TASK REQUIREMENTS: Retype the listing in full. Change nothing.

GIVEN MATERIAL:
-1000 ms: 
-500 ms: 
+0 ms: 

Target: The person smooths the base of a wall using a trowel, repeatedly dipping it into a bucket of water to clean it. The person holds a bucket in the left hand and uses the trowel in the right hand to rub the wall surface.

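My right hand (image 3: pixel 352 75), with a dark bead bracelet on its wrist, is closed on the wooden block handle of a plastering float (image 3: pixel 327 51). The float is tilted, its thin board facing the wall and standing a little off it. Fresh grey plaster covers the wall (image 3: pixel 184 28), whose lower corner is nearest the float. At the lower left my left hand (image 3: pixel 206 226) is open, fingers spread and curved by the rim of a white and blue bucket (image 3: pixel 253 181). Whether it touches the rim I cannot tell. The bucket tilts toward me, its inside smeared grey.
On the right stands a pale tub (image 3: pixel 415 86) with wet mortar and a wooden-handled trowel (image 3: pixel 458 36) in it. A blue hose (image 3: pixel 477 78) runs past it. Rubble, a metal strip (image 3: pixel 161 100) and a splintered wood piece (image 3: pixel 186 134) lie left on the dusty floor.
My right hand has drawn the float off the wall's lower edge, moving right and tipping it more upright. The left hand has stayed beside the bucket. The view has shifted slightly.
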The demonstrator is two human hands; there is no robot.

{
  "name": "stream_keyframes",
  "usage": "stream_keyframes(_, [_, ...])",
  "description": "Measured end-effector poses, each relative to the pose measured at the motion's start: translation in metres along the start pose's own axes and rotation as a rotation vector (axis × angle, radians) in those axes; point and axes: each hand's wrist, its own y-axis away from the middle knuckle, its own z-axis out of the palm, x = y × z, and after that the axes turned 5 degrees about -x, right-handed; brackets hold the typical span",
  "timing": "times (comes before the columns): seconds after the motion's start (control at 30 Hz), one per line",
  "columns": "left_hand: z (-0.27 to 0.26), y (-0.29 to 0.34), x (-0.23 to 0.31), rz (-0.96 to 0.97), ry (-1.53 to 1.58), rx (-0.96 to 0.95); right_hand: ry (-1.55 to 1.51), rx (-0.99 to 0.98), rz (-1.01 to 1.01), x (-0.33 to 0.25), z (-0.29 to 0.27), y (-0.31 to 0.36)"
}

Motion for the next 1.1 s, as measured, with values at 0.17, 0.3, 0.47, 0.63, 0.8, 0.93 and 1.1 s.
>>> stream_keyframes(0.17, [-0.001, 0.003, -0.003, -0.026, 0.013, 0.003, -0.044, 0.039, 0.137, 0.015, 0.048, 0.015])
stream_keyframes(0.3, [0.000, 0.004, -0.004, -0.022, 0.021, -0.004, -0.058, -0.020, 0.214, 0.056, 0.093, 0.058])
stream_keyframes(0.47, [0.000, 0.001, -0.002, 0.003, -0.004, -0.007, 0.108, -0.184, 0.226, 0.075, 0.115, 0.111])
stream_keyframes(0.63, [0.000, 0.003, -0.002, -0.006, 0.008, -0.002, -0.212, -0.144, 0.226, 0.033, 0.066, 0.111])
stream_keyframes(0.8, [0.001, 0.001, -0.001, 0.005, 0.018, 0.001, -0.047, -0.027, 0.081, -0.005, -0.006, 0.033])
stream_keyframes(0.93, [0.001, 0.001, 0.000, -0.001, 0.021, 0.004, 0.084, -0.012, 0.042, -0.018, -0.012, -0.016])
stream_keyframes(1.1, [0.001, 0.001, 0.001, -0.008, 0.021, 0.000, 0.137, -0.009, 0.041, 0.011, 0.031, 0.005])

TASK SOLUTION:
-1000 ms: 
-500 ms: 
+0 ms: 

Target: The person smooths the base of a wall using a trowel, repeatedly dipping it into a bucket of water to clean it. The person holds a bucket in the left hand and uses the trowel in the right hand to rub the wall surface.

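My right hand (image 3: pixel 352 75), with a dark bead bracelet on its wrist, is closed on the wooden block handle of a plastering float (image 3: pixel 327 51). The float is tilted, its thin board facing the wall and standing a little off it. Fresh grey plaster covers the wall (image 3: pixel 184 28), whose lower corner is nearest the float. At the lower left my left hand (image 3: pixel 206 226) is open, fingers spread and curved by the rim of a white and blue bucket (image 3: pixel 253 181). Whether it touches the rim I cannot tell. The bucket tilts toward me, its inside smeared grey.
On the right stands a pale tub (image 3: pixel 415 86) with wet mortar and a wooden-handled trowel (image 3: pixel 458 36) in it. A blue hose (image 3: pixel 477 78) runs past it. Rubble, a metal strip (image 3: pixel 161 100) and a splintered wood piece (image 3: pixel 186 134) lie left on the dusty floor.
My right hand has drawn the float off the wall's lower edge, moving right and tipping it more upright. The left hand has stayed beside the bucket. The view has shifted slightly.
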The demonstrator is two human hands; there is no robot.

{
  "name": "stream_keyframes",
  "usage": "stream_keyframes(_, [_, ...])",
  "description": "Measured end-effector poses, each relative to the pose measured at the motion's start: translation in metres along the start pose's own axes and rotation as a rotation vector (axis × angle, radians) in those axes; point and axes: each hand's wrist, its own y-axis away from the middle knuckle, its own z-axis out of the palm, x = y × z, and after that the axes turned 5 degrees about -x, right-handed; brackets hold the typical span",
  "timing": "times (comes before the columns): seconds after the motion's start (control at 30 Hz), one per line",
  "columns": "left_hand: z (-0.27 to 0.26), y (-0.29 to 0.34), x (-0.23 to 0.31), rz (-0.96 to 0.97), ry (-1.53 to 1.58), rx (-0.96 to 0.95); right_hand: ry (-1.55 to 1.51), rx (-0.99 to 0.98), rz (-1.01 to 1.01), x (-0.33 to 0.25), z (-0.29 to 0.27), y (-0.31 to 0.36)"
}

Motion for the next 1.1 s, as measured, with values at 0.17, 0.3, 0.47, 0.63, 0.8, 0.93 and 1.1 s.
>>> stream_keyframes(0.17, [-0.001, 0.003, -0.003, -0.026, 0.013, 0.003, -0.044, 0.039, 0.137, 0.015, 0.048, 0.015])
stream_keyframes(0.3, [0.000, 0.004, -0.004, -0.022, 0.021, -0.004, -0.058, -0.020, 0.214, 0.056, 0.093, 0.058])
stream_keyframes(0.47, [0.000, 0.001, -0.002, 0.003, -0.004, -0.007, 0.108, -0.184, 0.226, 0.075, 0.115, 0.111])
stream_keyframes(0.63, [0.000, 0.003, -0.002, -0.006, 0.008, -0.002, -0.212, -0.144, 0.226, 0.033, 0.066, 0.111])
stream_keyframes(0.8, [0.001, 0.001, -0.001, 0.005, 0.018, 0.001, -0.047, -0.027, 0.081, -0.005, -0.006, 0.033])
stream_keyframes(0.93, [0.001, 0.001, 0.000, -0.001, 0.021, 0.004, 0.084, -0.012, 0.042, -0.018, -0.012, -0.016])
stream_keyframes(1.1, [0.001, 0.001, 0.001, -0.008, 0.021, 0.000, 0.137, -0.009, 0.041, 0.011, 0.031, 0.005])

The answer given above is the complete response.